WHAT NEEDS TO BE DONE: Report every line of the records beneath this task that holds the string "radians".

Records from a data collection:
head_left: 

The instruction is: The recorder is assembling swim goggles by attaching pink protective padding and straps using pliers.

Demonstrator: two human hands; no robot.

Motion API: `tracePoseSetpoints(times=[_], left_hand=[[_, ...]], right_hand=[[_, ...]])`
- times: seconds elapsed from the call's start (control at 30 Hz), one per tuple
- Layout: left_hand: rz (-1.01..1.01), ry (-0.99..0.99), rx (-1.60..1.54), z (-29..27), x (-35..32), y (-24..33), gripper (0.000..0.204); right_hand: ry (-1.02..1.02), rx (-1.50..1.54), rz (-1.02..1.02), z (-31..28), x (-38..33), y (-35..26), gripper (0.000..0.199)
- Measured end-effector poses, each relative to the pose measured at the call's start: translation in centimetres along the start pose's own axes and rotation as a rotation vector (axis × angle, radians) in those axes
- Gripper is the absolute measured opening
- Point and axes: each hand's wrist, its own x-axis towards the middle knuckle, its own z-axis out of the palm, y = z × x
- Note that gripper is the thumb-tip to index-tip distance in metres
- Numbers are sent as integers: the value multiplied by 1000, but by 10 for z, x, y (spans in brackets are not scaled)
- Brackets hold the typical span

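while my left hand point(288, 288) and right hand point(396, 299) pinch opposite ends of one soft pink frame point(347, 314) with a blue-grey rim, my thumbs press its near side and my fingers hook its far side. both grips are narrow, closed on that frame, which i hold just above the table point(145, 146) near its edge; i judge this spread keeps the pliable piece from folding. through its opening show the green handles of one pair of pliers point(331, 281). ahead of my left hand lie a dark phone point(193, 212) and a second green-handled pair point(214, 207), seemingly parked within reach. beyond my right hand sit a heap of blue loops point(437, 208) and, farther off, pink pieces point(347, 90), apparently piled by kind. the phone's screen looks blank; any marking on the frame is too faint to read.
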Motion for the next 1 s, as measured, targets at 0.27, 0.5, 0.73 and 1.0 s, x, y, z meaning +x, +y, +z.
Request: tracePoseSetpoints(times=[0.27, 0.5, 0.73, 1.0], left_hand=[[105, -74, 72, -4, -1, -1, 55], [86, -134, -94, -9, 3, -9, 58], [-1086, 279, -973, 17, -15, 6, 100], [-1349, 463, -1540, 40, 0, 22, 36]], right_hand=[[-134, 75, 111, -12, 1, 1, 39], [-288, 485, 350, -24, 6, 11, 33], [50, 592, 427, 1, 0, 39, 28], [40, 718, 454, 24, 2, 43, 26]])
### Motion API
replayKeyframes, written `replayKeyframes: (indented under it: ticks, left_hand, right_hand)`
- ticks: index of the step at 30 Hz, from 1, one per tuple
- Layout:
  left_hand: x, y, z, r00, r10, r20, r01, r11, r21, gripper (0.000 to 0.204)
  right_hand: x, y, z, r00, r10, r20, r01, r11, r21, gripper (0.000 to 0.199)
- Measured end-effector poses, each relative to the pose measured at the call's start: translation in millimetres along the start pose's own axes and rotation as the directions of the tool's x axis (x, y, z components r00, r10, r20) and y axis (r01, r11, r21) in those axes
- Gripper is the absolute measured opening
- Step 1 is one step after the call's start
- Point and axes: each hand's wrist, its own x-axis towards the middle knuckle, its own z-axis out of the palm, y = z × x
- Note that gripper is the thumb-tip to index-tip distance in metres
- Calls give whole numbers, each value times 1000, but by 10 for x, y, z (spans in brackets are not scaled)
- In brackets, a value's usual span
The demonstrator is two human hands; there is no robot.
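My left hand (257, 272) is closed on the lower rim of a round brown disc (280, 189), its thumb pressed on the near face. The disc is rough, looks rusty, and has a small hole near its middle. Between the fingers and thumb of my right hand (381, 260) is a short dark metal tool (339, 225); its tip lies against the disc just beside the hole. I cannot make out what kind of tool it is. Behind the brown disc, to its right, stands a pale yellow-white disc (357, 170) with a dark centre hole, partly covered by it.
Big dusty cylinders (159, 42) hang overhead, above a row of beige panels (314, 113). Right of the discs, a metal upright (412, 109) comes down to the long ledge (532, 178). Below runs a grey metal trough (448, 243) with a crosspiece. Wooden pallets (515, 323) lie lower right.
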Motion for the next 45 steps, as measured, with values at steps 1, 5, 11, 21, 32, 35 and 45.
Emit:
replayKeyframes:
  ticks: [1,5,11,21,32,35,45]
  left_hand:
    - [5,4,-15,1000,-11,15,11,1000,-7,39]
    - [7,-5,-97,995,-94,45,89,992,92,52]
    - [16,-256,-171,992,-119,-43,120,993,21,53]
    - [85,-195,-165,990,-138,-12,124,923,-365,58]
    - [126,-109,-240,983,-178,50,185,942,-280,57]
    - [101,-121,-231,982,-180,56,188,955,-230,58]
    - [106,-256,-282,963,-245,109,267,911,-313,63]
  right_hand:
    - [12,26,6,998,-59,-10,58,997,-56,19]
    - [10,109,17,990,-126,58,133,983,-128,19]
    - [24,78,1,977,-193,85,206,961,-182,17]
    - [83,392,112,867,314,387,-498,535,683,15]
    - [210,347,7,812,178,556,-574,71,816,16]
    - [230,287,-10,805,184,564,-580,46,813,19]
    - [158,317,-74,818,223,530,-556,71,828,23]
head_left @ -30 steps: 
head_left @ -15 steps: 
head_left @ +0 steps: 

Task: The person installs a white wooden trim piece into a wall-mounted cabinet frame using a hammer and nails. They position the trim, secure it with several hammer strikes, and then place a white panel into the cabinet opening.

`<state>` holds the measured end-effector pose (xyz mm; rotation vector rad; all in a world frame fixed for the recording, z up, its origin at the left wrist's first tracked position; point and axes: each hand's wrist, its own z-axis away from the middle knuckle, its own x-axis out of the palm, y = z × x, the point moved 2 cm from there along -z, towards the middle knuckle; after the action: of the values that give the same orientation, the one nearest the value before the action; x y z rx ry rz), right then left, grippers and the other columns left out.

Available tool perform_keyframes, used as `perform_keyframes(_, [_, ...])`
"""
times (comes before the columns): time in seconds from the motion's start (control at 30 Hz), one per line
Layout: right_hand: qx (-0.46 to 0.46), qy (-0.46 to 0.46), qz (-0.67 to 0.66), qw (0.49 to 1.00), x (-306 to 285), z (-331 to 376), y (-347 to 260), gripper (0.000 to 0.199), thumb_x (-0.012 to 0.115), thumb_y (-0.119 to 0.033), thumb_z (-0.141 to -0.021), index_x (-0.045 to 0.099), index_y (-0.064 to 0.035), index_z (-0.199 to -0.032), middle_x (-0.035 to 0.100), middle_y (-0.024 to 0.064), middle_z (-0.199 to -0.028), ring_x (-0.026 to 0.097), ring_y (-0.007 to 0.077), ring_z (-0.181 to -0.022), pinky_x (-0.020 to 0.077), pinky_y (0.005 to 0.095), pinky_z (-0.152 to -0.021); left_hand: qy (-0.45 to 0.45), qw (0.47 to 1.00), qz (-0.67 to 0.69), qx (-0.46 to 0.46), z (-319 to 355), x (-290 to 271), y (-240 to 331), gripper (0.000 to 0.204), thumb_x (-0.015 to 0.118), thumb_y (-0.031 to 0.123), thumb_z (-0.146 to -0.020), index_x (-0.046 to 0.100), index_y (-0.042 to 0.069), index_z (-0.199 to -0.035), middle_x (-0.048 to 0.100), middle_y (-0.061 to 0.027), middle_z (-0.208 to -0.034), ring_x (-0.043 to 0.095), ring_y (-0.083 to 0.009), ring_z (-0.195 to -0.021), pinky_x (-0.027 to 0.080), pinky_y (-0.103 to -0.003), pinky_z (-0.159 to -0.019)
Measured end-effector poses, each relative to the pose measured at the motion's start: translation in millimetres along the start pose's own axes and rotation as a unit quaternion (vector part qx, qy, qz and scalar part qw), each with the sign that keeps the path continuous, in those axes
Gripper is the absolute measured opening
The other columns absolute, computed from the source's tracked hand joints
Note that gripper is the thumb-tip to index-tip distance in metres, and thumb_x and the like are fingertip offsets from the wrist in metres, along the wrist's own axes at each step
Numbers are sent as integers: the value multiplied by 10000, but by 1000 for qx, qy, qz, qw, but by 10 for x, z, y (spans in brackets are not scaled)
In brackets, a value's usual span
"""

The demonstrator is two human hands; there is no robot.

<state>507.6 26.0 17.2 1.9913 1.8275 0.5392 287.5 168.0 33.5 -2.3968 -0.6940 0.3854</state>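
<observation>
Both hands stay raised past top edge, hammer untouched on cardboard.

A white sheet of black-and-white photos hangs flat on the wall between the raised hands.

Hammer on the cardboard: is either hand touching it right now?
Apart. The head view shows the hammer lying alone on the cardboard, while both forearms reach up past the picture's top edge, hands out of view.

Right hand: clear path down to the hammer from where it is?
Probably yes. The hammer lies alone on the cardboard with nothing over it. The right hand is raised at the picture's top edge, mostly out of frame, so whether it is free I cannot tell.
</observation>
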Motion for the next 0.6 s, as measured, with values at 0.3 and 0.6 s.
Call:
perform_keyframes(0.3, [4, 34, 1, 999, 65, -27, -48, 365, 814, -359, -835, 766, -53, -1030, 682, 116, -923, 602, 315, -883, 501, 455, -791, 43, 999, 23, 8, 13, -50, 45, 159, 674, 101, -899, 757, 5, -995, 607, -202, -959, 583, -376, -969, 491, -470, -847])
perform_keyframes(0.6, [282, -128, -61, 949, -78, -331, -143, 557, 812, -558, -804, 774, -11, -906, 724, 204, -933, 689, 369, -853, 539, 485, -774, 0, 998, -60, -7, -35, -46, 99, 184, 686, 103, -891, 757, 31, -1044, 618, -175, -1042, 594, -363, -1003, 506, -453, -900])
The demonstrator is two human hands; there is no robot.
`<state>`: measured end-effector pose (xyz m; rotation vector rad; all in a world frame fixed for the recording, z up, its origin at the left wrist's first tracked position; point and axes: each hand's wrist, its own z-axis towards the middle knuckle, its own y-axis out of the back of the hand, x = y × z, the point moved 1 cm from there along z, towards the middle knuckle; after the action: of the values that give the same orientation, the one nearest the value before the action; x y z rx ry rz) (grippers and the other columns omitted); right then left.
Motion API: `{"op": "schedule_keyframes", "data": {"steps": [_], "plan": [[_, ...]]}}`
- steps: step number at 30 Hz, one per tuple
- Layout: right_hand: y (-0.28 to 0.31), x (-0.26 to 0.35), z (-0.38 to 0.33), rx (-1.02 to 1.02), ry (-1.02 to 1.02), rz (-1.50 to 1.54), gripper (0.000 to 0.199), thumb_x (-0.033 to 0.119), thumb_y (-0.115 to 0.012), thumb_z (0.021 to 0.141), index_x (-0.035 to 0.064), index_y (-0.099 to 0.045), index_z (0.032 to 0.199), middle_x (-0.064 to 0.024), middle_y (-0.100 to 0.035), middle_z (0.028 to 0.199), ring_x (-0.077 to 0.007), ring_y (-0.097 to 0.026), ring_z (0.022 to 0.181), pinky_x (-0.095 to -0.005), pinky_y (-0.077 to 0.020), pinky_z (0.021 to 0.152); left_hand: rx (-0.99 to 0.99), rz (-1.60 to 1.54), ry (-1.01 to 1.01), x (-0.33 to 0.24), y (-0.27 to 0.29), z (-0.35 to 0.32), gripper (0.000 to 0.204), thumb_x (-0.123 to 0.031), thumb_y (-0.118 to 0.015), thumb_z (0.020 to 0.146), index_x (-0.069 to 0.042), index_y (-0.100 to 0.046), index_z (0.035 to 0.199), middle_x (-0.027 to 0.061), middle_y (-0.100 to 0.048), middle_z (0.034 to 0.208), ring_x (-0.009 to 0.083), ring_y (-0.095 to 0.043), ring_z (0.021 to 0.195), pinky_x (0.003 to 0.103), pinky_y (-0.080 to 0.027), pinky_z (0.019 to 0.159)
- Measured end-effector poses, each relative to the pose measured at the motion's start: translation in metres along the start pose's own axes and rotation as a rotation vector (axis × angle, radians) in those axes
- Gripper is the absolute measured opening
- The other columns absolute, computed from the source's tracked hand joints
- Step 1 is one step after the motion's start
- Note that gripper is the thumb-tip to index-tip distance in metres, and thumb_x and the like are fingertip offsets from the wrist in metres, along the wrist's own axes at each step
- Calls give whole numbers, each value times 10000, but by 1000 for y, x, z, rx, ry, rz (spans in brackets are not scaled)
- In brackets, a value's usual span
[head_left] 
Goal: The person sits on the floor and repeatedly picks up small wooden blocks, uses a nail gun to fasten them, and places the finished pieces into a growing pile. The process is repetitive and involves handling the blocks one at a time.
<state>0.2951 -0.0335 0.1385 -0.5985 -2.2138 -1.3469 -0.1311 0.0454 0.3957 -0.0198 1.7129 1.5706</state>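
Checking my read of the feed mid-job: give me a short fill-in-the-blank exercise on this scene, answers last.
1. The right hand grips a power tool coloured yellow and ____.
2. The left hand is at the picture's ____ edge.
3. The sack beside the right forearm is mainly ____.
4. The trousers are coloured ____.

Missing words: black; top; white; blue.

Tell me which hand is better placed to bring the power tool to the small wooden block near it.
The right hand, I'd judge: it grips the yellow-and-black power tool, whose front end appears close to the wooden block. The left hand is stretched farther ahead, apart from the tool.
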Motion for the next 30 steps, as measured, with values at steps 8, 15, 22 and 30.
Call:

RESULT OF THIS EXERCISE:
- Measured end-effector poses, each relative to the pose measured at the call's start: translation in centimetres along the start pose's own axes and rotation as a rotation vector (axis × angle, radians) in those axes
- Measured end-effector poses, each relative to the pose measured at the motion's start: translation in metres along the start pose's own axes and rotation as a rotation vector (axis × angle, radians) in those axes

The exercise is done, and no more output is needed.